Д.А.: Мне понравилось. Но ответ на твой вопрос очень точно сформулировала сама Вирджиния Вулф. Она говорила, что быть аристократом — все равно, что принадлежать к древней расе. Поэтому в кино это сыграть практически невозможно.
Э.Д.: Мне так смешно это слышать. Я из Австралии, где никогда не было аристократии, мы и не слышали о кастовой принадлежности. Мне кажется, аристократия дается тебе при рождении и многие ведут с этим титулом внутреннюю борьбу всю жизнь.

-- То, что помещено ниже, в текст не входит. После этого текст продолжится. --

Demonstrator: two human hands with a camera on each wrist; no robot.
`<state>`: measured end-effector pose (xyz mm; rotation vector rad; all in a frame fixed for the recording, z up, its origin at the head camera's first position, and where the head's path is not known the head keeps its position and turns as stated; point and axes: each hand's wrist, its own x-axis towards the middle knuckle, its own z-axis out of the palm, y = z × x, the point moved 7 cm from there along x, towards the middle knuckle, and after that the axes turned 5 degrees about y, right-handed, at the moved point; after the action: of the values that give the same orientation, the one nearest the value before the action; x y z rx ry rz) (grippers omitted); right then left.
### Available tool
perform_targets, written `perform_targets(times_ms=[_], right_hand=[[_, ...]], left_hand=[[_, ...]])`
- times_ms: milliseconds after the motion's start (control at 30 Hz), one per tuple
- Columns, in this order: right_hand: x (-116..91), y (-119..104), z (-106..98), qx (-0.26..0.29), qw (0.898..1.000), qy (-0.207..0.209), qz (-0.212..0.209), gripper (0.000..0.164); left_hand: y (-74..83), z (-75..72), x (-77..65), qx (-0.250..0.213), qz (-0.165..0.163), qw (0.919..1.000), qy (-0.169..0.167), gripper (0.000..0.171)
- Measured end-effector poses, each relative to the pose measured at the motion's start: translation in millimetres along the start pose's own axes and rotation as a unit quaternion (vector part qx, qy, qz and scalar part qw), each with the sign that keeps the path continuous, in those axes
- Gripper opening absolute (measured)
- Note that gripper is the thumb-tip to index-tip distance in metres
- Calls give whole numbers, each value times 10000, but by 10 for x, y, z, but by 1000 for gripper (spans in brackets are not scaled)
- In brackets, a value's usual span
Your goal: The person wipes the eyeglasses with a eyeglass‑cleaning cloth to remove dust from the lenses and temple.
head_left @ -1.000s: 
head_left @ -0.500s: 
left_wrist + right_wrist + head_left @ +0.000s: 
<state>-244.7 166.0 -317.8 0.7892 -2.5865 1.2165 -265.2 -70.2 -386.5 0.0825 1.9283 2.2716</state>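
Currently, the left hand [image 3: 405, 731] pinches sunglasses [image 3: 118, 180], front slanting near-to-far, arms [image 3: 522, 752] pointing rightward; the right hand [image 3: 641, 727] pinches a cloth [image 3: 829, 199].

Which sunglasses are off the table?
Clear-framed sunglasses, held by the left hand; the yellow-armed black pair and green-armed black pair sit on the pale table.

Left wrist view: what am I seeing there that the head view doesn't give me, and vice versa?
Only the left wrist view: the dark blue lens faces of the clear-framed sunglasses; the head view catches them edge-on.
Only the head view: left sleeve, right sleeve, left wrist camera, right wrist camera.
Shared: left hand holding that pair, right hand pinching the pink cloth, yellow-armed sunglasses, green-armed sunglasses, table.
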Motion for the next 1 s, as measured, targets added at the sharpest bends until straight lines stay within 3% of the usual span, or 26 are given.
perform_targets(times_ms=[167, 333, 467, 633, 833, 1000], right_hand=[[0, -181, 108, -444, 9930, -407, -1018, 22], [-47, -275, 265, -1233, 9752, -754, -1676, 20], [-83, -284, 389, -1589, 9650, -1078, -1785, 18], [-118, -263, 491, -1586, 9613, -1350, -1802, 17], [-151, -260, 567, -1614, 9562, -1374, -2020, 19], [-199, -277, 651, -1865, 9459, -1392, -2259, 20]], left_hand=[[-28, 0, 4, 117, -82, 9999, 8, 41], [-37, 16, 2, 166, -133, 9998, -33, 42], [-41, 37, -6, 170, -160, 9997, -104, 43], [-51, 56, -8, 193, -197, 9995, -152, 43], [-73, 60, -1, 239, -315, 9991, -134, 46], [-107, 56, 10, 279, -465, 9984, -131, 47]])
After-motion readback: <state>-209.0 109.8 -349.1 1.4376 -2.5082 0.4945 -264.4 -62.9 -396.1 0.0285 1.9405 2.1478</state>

Д.А.: Интересно, что у Виты были противоречивые отношения с ее аристократическим происхождением — с одной стороны, она это ненавидела, а с другой, казалось, что она упивается им. Она была самим противоречием — и это хорошо описано в романе Вулф «Орландо». Именно это я и хотела показать в «Вите и Вирджинии».
— Николь Кидман получила «Оскар» за роль Вирджинии Вулф в «Часах», как вы думаете, почему австралийки так любят играть Вулф?
Э.Д.: Мы все просто очень мрачные девушки и любим себя поистязать (смеется). Забавно, что Николь и я обе играем эту женщину. «Часы», конечно, один из самых красивых фильмов, никто бы не смог справиться с этой ролью, как Николь Кидман. Не знаю, почему именно Николь сыграла эту роль, но когда мне предложили роль Вулф, я была в ужасе — в хорошем смысле. Помню я тогда была в Чикаго, играла Элис во «Вдовах», девушку, которая не закончила старшие классы и ничего никогда не читала. Конечно, мой мозг закипел: «Как я с этим справлюсь?» Ведь мне придется входить в роль Вирджинии сразу после этой работы!
Я пошла гулять по берегу озера Мичиган, позвонила друзьям и сказала, что возможно сыграю Вирджинию Вулф. Я все время ждала от них долгой паузы, после которой они скажут, что это ужасная идея. Романы и эссе Вирджинии Вулф изменили жизнь стольких людей! Я помню, что сама прочитала первую книгу Вулф, когда еще училась в школе актерского мастерства, — мне было 17 лет. После этого я перечитала эту книгу еще три раза за год, она действительно изменила мою жизнь — ни один автор еще не говорил со мной так откровенно.